◆ REQUIREMENT: Look over the lines below. Report each one that includes the string "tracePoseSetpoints".

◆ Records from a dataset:

----------

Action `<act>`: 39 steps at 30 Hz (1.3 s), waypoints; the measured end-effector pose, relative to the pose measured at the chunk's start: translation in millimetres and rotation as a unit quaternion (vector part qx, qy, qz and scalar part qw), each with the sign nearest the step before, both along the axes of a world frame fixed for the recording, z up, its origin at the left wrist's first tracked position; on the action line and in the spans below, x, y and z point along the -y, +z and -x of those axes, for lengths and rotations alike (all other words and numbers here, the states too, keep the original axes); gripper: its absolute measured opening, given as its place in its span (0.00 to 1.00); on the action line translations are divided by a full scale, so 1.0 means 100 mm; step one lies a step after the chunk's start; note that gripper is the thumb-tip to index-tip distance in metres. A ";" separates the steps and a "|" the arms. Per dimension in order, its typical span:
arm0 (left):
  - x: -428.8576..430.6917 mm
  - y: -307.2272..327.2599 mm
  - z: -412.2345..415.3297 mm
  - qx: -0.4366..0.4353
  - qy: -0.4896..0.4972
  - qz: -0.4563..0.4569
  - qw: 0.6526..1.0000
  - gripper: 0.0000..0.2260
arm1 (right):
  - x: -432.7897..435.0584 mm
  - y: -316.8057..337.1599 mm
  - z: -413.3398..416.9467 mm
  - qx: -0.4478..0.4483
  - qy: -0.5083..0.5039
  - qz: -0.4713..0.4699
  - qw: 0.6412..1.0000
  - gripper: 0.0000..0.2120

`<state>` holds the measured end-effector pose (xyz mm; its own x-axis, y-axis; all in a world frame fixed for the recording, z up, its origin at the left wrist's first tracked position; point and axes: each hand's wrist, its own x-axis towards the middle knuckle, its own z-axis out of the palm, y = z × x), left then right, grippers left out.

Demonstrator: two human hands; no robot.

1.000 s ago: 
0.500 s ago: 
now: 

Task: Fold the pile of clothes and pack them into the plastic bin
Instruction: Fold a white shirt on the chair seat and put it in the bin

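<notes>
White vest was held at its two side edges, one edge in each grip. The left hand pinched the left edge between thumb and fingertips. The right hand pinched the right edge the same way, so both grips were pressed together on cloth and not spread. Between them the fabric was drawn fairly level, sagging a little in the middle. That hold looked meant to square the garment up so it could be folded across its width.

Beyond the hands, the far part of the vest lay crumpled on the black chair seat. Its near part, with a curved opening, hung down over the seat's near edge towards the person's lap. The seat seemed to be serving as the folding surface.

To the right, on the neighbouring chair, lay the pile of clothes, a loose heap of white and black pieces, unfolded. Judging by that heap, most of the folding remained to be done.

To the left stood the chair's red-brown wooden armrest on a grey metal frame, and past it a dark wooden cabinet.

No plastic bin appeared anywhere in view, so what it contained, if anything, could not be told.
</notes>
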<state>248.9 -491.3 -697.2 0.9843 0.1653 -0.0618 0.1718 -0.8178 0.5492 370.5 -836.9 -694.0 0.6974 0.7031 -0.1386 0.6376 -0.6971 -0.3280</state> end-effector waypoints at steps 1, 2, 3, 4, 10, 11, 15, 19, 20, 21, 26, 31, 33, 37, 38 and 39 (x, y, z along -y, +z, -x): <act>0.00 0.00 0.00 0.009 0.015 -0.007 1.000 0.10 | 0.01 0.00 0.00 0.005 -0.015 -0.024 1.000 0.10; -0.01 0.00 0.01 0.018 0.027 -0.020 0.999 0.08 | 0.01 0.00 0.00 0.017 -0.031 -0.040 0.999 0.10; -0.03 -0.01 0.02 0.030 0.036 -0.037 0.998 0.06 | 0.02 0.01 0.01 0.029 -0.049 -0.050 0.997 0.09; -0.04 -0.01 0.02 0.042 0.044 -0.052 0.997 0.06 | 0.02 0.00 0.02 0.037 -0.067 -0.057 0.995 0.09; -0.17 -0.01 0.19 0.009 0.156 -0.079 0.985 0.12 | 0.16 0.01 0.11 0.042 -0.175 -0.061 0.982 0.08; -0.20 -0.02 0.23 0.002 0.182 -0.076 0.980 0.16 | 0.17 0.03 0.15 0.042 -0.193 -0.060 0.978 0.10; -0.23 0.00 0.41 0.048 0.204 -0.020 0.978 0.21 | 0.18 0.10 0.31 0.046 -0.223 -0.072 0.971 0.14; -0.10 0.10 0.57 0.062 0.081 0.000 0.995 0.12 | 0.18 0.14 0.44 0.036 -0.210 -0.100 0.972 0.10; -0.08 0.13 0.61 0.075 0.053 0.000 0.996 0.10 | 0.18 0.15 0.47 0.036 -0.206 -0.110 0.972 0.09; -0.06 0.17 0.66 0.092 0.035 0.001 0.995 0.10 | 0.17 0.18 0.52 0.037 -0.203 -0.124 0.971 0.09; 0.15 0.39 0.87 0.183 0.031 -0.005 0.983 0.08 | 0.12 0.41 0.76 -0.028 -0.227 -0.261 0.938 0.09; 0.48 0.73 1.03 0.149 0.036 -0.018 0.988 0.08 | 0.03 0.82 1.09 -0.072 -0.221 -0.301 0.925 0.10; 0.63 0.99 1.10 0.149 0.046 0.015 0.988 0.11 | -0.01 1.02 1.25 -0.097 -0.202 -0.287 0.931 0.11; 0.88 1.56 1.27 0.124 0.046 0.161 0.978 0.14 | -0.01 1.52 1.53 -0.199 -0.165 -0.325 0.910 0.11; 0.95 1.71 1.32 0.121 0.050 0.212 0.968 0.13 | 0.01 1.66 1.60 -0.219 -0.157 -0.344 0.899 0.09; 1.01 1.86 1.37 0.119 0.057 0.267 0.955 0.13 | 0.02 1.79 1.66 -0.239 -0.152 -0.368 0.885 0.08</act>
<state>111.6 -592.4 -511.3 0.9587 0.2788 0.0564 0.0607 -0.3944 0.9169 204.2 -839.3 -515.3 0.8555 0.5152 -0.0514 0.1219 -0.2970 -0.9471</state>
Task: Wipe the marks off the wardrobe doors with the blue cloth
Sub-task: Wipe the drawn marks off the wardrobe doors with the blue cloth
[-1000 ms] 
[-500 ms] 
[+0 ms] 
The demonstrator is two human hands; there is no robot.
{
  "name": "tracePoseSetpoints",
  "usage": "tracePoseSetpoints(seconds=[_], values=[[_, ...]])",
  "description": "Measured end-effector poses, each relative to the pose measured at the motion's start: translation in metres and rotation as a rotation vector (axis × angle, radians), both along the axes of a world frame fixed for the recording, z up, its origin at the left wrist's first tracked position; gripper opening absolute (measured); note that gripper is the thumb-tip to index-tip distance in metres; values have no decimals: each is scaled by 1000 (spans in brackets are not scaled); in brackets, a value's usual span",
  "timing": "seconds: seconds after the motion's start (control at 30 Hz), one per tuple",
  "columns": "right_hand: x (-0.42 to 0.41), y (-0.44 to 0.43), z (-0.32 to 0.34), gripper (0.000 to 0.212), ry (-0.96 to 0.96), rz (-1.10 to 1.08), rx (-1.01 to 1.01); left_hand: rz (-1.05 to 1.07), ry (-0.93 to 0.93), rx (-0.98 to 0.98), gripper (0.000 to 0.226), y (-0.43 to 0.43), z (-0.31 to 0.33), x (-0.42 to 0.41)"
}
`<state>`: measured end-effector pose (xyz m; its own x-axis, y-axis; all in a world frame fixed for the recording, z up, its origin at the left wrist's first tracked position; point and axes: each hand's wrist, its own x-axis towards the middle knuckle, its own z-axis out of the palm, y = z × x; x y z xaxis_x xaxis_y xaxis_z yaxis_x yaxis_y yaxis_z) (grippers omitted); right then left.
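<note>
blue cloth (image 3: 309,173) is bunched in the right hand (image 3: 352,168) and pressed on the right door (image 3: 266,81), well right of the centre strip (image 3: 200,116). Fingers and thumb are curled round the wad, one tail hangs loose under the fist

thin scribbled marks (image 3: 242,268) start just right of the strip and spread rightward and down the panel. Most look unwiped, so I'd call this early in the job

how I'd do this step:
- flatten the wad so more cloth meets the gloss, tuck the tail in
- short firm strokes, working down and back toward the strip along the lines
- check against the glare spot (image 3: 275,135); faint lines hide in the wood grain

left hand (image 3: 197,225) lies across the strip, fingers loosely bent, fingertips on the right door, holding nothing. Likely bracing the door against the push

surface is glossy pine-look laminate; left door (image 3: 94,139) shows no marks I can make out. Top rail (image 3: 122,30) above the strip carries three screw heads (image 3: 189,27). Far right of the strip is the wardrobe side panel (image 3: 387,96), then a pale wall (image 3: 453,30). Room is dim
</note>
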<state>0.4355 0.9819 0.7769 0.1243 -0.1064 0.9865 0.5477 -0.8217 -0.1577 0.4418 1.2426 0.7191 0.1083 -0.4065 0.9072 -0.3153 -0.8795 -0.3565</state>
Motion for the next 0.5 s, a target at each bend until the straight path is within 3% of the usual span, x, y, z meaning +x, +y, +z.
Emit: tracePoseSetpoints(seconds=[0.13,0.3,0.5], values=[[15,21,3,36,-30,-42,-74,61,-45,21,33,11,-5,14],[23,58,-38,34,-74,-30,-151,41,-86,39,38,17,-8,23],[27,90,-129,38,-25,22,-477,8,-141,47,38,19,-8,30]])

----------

◆ TASK RESPONSE:
  "name": "tracePoseSetpoints",
  "usage": "tracePoseSetpoints(seconds=[_], values=[[_, ...]])",
Emit: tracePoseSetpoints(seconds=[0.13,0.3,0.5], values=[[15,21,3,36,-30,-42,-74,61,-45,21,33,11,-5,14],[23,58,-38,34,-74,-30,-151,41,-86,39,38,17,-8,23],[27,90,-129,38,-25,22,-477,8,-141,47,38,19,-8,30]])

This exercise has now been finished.